All lines below containing "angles" are to be listed.

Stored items
------------------------------------------------------------------------
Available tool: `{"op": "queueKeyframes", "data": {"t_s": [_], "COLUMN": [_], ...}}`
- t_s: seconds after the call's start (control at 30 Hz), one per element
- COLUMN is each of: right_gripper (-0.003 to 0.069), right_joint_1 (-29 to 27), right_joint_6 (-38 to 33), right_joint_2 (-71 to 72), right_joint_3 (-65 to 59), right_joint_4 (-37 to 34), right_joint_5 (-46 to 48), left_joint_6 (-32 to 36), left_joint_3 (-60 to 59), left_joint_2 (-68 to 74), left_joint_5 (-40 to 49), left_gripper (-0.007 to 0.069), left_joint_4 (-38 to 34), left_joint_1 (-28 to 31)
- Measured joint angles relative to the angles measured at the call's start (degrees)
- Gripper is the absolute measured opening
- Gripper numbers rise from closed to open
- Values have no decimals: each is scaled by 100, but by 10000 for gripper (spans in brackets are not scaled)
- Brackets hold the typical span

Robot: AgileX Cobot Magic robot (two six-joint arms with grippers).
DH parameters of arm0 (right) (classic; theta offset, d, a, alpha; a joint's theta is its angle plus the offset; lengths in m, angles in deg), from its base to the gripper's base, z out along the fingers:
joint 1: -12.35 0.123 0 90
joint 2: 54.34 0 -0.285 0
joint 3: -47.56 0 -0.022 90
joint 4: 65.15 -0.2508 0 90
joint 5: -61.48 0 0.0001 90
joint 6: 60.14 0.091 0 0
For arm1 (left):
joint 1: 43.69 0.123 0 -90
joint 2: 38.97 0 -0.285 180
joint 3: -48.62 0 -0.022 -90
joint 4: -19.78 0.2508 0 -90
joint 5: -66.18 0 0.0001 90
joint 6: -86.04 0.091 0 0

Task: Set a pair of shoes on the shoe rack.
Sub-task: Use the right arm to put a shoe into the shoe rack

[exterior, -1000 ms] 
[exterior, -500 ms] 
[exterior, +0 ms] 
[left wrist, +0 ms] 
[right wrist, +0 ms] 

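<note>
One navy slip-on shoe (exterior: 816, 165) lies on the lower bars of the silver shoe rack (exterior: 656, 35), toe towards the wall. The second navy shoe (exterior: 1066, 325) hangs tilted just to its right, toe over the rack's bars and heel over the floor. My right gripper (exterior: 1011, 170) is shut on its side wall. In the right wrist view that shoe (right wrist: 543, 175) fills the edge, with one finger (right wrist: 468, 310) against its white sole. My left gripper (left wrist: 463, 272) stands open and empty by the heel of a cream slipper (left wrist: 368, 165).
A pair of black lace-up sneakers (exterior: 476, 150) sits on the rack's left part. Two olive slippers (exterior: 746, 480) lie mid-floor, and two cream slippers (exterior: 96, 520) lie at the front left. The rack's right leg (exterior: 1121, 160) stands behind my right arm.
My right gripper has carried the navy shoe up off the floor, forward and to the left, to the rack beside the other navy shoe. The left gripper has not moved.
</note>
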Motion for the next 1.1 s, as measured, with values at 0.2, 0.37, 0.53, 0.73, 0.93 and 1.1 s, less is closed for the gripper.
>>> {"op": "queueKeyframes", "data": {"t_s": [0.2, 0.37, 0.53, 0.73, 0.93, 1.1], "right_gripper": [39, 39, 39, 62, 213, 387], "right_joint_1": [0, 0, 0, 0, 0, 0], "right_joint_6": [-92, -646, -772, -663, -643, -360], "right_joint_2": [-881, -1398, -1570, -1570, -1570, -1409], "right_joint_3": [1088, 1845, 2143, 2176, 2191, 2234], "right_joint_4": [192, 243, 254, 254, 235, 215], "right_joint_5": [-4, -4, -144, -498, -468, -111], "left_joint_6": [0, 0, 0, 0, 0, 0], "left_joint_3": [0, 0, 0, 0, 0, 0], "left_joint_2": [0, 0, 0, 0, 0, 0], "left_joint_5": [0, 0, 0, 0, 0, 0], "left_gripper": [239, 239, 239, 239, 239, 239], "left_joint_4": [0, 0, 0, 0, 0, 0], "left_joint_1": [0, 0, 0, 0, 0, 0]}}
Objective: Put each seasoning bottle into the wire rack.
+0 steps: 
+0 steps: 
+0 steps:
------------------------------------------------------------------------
# Exercise answer
- Measured joint angles relative to the angles measured at the call's start (degrees)
DH parameters of arm0 (right) (classic; theta offset, d, a, alpha; a joint's theta is its angle plus the offset; lengths in m, angles in deg), from its base to the gripper's base, z out along the fingers:

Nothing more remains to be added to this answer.